We now require starting looking into finding a particular solution for n^th order differential equations. The two ways which we'll be looking at are similar as those which we looked at in the 2^nd order section.

In this section we'll see the method of Undetermined Coefficients and it will be a fairly short section. With one little extension that we'll notice in the lone illustration in this section the method is identical to what we looked at back when we were finding undetermined coefficients in the 2^nd order differential equations section.

Specified the differential equation,

y⁽ⁿ⁾ + p_n-1(t) y^(n-1) + ......+ p₁(t) y' + p₀(t) y = g(t)            (1)

If g (t) is an exponential function, cosine, polynomial, sum/difference, sine of one of these and/or a product of one of such then we guess the form of a exact solution similar guidelines which we used in the 2^nd order material.
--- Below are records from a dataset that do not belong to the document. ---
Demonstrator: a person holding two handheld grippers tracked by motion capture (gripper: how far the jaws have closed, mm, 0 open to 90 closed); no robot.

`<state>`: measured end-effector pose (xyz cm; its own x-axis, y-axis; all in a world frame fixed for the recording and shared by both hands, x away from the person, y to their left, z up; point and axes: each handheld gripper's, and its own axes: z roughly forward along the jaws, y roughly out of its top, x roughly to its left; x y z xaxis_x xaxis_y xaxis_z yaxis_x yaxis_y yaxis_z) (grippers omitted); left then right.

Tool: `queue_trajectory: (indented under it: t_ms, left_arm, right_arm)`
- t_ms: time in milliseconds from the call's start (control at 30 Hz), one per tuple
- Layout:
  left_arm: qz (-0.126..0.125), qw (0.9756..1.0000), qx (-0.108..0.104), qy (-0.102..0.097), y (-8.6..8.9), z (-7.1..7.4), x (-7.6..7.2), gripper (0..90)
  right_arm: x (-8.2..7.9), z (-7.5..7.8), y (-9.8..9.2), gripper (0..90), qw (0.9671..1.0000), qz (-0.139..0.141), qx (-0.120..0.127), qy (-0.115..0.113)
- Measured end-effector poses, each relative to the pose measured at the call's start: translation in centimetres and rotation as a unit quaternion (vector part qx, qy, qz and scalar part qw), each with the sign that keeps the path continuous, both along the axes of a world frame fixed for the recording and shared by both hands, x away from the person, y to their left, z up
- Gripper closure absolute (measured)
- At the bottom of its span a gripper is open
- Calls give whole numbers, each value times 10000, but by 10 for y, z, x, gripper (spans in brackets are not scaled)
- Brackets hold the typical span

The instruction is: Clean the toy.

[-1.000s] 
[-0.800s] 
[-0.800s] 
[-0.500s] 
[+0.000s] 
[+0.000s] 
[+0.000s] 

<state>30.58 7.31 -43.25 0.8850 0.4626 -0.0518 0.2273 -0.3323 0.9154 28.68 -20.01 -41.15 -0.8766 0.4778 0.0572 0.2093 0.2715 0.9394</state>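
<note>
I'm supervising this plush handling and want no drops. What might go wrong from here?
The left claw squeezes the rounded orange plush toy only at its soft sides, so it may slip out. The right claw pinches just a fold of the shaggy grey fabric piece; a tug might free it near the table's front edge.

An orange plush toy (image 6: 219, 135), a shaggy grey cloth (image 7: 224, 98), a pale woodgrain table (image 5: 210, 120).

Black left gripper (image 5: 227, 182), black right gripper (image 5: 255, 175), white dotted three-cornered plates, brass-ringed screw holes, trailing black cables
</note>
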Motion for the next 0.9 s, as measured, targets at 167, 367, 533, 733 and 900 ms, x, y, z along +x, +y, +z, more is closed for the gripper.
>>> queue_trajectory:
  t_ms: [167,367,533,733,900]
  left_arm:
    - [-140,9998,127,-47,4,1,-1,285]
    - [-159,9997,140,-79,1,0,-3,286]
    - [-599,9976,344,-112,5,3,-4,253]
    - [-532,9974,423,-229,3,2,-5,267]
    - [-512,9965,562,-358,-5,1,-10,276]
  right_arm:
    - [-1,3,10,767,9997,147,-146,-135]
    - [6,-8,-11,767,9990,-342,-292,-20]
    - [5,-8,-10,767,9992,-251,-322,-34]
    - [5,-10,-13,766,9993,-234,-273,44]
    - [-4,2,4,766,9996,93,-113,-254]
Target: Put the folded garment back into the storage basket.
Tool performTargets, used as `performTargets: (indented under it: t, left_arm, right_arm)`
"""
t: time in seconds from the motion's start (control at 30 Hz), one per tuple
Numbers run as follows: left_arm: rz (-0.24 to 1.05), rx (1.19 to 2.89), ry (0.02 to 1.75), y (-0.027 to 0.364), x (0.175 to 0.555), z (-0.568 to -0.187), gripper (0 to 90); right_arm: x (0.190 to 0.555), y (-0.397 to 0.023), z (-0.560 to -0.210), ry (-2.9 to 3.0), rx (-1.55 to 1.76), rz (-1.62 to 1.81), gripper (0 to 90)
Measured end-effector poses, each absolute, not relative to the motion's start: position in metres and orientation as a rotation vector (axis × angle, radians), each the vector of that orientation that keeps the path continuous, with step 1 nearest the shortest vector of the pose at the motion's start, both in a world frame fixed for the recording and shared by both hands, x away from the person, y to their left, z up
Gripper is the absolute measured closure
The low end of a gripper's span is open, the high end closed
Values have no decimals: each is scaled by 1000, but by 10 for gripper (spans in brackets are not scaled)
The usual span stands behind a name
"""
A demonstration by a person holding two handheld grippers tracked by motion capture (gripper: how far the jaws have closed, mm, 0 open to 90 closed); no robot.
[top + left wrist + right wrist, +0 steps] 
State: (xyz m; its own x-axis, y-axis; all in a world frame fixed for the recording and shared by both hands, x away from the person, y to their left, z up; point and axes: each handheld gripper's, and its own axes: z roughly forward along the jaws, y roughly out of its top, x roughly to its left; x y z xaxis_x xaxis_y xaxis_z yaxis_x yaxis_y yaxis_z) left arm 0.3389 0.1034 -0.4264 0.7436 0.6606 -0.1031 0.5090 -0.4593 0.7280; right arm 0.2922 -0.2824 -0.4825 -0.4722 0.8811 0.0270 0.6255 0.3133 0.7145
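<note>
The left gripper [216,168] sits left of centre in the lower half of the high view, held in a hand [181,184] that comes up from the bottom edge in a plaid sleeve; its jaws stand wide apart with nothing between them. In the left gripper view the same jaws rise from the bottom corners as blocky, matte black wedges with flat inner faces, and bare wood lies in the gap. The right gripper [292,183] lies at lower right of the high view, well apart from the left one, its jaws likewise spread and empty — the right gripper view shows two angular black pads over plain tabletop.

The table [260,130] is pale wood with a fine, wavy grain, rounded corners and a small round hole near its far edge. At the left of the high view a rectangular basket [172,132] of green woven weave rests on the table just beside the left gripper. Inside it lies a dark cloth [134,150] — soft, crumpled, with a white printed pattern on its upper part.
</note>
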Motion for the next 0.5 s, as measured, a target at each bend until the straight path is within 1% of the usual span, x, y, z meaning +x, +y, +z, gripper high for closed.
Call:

We then plug the guess in the differential equation, set and simplify the coefficients equal to find for the constants.

The one thing which we require to recall is that we first require the complementary solution prior to making our guess for an exact solution. If any of term in our guess is into the complementary solution then we require multiplying the portion of our guess which contains this term by a t. It is where the one extension to the method comes in play. With a 2^nd order differential equation the most we would ever require to multiply with is t².  With higher order differential equations that may require being more than t².

The work include here is almost identical to the work we've previously done and actually it isn't even which much more difficult unless the guess is specifically messy and which makes for more mess while we take the derivatives and resolve for the coefficients. Since there isn't much difference in the work now we only going to do a single illustration in this section for the extension. Therefore, let's take a look at the illustration we're going to do now.